-- EXERCISE REQUIREMENTS --
Produce a faithful copy of the data, one that leaves out the pictures.
*** Opening INFORMATION SHOWN ***
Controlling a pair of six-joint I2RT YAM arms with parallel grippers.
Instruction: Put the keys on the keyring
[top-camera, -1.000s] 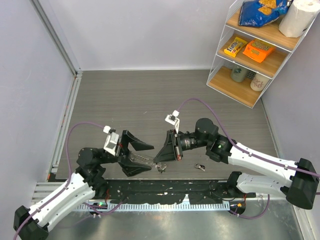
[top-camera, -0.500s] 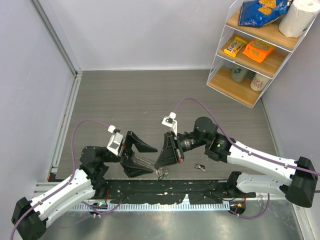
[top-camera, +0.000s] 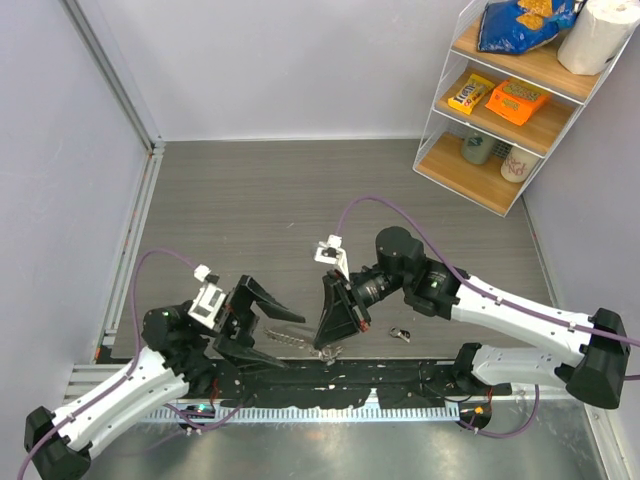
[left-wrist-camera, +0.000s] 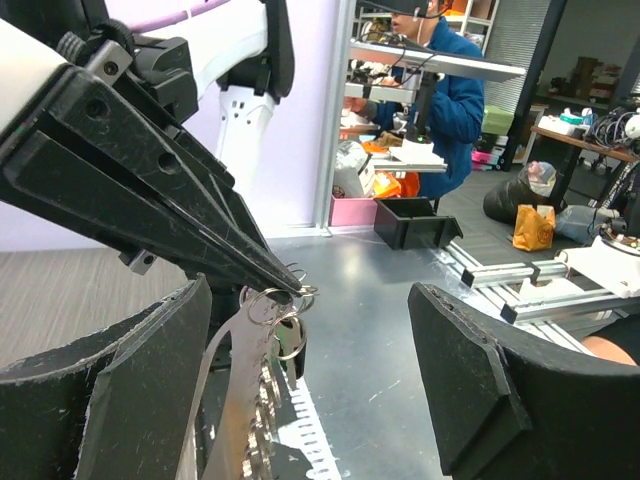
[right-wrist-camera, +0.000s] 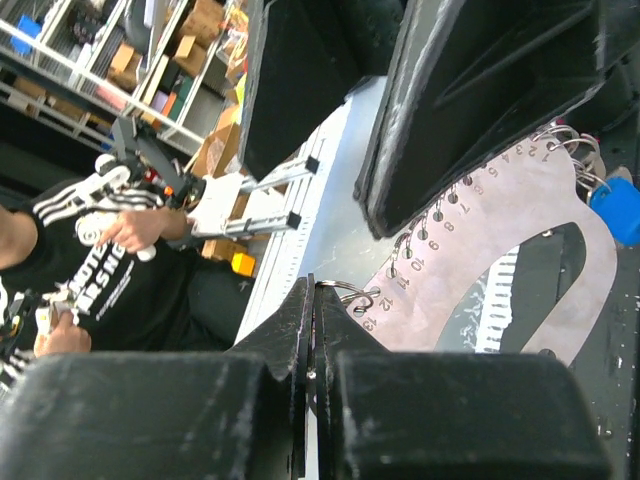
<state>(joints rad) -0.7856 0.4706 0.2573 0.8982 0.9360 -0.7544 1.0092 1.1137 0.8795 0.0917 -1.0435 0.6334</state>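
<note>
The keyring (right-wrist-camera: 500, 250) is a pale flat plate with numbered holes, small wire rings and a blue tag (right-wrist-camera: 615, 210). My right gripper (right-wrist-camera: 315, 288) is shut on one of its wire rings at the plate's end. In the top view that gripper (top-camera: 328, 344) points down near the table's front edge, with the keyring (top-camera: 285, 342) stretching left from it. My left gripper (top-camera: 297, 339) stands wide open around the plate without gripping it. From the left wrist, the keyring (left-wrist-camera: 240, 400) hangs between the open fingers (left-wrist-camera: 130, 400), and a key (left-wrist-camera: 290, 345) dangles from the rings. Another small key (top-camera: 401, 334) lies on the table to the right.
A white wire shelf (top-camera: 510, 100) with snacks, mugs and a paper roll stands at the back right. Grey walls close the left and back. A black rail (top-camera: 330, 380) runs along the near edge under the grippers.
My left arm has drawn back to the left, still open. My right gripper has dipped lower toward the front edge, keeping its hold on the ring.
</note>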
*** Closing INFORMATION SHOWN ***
-- ANSWER TO THE PROBLEM --
Controlling a pair of six-joint I2RT YAM arms with parallel grippers.
Instruction: Put the keys on the keyring
[top-camera, -1.000s] 
[top-camera, -0.500s] 
[top-camera, +0.000s] 
[left-wrist-camera, +0.000s] 
[right-wrist-camera, +0.000s] 
<state>(joints rad) -0.7856 0.4706 0.2573 0.8982 0.9360 -0.7544 1.0092 1.1137 0.8795 0.0917 -1.0435 0.6334</state>
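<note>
The keyring (right-wrist-camera: 500, 250) is a pale flat plate with numbered holes, small wire rings and a blue tag (right-wrist-camera: 615, 210). My right gripper (right-wrist-camera: 315, 288) is shut on one of its wire rings at the plate's end. In the top view that gripper (top-camera: 328, 344) points down near the table's front edge, with the keyring (top-camera: 285, 342) stretching left from it. My left gripper (top-camera: 297, 339) stands wide open around the plate without gripping it. From the left wrist, the keyring (left-wrist-camera: 240, 400) hangs between the open fingers (left-wrist-camera: 130, 400), and a key (left-wrist-camera: 290, 345) dangles from the rings. Another small key (top-camera: 401, 334) lies on the table to the right.
A white wire shelf (top-camera: 510, 100) with snacks, mugs and a paper roll stands at the back right. Grey walls close the left and back. A black rail (top-camera: 330, 380) runs along the near edge under the grippers.
My left arm has drawn back to the left, still open. My right gripper has dipped lower toward the front edge, keeping its hold on the ring.
</note>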

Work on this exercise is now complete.